*Task statement:* Only the lines of the data holding the string "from" need to be returned.

START Supplied information

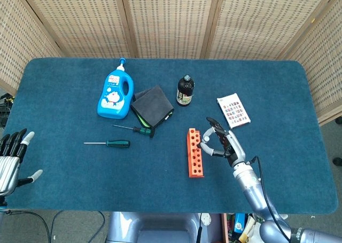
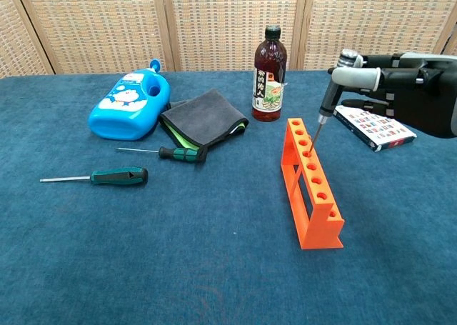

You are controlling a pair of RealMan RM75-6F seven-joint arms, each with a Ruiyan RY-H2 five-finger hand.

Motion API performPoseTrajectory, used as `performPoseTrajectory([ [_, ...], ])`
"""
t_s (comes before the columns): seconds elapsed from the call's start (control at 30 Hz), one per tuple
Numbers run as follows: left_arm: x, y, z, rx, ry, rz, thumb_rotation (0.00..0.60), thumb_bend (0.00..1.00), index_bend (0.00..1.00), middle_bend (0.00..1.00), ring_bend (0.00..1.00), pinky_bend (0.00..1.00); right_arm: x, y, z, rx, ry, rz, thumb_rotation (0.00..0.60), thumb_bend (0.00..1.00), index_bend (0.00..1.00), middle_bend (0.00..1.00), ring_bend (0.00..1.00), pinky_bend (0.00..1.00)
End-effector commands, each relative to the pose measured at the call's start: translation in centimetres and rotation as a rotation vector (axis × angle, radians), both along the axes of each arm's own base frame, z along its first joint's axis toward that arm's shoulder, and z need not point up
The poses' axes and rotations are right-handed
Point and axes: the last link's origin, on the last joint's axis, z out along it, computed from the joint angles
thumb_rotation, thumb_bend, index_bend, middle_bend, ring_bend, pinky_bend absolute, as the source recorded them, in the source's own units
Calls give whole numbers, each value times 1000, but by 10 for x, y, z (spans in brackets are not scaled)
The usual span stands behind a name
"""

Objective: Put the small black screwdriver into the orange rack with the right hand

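The orange rack [image 2: 310, 186] [image 1: 194, 153] stands on the blue table right of centre, its row of holes running front to back. My right hand [image 2: 400, 82] [image 1: 220, 143] pinches the small black screwdriver [image 2: 325, 114] by its handle, tilted, with the thin shaft reaching down into a hole near the rack's far end. In the head view the screwdriver itself is mostly hidden by the hand. My left hand [image 1: 10, 160] hangs at the table's near-left edge, fingers spread and holding nothing.
Two green-handled screwdrivers [image 2: 114, 176] [image 2: 178, 153] lie left of the rack. Behind them are a blue detergent bottle [image 2: 128, 107], a folded dark cloth [image 2: 203, 118] and a brown bottle [image 2: 269, 75]. A small printed box [image 2: 373, 125] lies under the right hand.
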Motion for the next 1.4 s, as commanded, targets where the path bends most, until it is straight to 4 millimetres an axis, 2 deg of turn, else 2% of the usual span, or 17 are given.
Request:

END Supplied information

*Output of the task:*
t_s (comes before the columns): seconds elapsed from the call's start (control at 30 Hz), one per tuple
Point and axes: the last link's origin, on the last joint's axis, z out along it, computed from the joint angles

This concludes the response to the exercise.